La momia democrática

la_momia_La democracia de hoy se ha convertido en un cuento de hadas, cajita de música guardada en la memoria de la computadora con cuya melodía solemos arrullar a niños y ciudadanos llorones que despiertan a cada rato en busca de sustento y caricias 

A primera vista daría la impresión de estar viva, al menos eso se comenta en los pasillos. Se ha hecho de una existencia distante y presuntuosa. Nos mira desde su lejanía de sarcófago profanado y en su misterio mudo se comunicación nosotros a través de mensajes de telepatía encriptada que cada quien traduce a su manera.

Cuando salimos a la calle, oímos hablar de ella por doquier: que si la democracia esto, que si la democracia aquello. La leemos en los titulares de prensa, oímos de sus cuitas, de sus fastuosos y tanta veces engorrosos trámites electorales en cuanto rincón del mundo se permiten, porque también, hay que decirlo, vive evadiendo acérrimos enemigos que pretenden destruir su castillo de naipes.

La democracia de hoy, y no solo en estos rincones aceitosos, se ha convertido en un cuento de hadas, cajita de música guardada en la memoria de la computadora con cuya melodía solemos arrullar a niños y ciudadanos llorones que despiertan a cada rato en busca de sustento y caricias. En esa cancioncilla dormilona se cuenta que, la democracia es algo así como un unicornio azul, un obsequio de la casualidad afortunada de una rifa, una hamburguesa gratis en cajita feliz para merendar en nuestro ingrato y escaso mercadeo.

Como si ella fuera simplonamente un método de repartición de regalías, corrupción incluida, cesta ticket vacacional, y no la lucha cotidiana, la hemos dejado envilecer, envileciéndonos por falta de pasión y de fe; por ausencia, errores o traspiés, de acumuladores sociales de energía dispersa, líderes, agrupaciones, partidos políticos los llamábamos antes; por la dejadez que ha entregado a los otros, no los mejores por supuesto, su hidalguía.

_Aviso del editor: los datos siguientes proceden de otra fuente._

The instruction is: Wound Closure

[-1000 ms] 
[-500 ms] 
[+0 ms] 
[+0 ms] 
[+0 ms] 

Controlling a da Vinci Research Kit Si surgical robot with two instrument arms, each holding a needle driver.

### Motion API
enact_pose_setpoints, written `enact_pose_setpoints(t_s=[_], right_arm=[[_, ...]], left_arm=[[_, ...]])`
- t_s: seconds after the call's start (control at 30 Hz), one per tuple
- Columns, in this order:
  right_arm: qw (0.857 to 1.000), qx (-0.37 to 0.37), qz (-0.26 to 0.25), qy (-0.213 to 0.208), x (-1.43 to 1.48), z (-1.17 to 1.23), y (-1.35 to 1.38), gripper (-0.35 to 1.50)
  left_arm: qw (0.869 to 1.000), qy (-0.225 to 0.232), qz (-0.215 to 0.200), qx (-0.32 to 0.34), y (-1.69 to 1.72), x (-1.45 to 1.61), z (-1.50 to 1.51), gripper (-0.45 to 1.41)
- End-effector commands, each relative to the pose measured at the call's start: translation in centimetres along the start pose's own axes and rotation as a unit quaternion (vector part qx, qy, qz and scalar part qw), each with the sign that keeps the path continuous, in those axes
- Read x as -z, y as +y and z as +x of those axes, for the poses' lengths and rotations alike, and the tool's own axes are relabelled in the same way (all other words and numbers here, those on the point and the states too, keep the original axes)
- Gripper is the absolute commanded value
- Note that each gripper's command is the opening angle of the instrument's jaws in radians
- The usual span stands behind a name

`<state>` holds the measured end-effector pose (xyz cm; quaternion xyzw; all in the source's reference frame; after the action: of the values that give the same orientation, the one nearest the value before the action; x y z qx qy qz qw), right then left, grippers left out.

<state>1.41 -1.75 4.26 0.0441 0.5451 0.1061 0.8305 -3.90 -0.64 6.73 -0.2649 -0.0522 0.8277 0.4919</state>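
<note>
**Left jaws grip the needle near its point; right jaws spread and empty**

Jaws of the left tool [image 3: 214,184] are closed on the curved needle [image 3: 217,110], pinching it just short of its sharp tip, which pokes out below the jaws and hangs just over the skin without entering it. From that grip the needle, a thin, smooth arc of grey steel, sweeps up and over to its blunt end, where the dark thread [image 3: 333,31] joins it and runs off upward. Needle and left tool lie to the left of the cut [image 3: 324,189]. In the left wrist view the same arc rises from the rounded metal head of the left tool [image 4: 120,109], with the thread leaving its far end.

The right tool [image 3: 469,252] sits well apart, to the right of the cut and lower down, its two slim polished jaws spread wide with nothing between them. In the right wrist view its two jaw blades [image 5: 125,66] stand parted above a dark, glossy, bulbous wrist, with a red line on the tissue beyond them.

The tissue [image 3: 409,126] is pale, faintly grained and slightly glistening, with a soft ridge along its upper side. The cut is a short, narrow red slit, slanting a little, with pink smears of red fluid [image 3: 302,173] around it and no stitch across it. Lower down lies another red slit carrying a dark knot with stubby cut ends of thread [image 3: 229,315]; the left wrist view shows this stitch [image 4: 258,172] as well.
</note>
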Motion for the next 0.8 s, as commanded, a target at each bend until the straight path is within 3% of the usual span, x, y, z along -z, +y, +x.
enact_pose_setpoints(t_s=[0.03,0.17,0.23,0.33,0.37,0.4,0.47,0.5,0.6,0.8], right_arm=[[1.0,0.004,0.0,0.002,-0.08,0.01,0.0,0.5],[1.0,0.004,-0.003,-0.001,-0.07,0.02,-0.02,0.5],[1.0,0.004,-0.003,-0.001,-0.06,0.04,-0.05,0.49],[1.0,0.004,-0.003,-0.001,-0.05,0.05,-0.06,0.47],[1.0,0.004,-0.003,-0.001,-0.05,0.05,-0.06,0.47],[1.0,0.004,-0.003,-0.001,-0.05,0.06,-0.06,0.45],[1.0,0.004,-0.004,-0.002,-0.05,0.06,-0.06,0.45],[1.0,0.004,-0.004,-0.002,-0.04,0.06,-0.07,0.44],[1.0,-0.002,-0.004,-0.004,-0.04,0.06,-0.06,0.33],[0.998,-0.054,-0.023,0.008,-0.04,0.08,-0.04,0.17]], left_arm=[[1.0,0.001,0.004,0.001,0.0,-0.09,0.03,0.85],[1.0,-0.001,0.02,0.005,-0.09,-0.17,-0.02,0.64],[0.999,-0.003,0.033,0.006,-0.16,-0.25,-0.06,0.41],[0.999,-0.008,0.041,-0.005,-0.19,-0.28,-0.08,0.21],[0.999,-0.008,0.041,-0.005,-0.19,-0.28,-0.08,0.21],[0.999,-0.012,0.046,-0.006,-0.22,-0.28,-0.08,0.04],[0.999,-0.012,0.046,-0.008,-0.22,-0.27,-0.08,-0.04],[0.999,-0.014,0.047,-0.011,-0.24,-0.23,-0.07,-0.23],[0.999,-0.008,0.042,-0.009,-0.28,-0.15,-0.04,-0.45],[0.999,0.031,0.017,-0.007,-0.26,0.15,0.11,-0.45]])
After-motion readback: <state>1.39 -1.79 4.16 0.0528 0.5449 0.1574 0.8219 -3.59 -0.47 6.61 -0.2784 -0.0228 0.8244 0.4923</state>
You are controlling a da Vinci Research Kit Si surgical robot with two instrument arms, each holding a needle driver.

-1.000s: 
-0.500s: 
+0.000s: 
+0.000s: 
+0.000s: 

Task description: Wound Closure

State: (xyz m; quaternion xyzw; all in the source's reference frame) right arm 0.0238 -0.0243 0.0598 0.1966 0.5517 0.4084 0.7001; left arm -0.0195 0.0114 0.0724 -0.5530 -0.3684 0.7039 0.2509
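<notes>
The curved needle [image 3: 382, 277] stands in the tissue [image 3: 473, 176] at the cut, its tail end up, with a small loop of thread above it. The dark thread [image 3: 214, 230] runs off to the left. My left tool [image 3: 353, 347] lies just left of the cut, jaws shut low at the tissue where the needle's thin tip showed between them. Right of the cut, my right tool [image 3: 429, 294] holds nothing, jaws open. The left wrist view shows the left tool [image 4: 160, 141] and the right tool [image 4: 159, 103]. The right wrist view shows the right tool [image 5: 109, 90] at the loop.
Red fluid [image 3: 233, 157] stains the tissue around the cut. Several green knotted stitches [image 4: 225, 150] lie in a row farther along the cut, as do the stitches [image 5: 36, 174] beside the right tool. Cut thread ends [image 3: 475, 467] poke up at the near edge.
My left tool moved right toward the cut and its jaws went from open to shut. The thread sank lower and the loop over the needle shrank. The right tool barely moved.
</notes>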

Creo entender en el mensaje recogido en el silencio petrificado de las momias que lo que no quieren es que las miren disecadas, lo que desean es vivir y por ello su sueño es despertar para morir de nuevo, si fuera el caso, por un ideal de carne y hueso.

No le demos más vueltas a la pirámide de nuestras cavilaciones intentando encontrar al culpable, pues aquí no hay más desperdicios que los propios. Desierto es lo que sobra y lo que falta es paso para hacer el camino que la democracia extravió sin los partidos, los políticos digo, que sin ser querubines de inocencia, al menos ejercían y distribuían la ambición de poder con más equidad que los de ahora y nos daban sentido y pertenencia. Hoy lo que somos es selva que nos traga.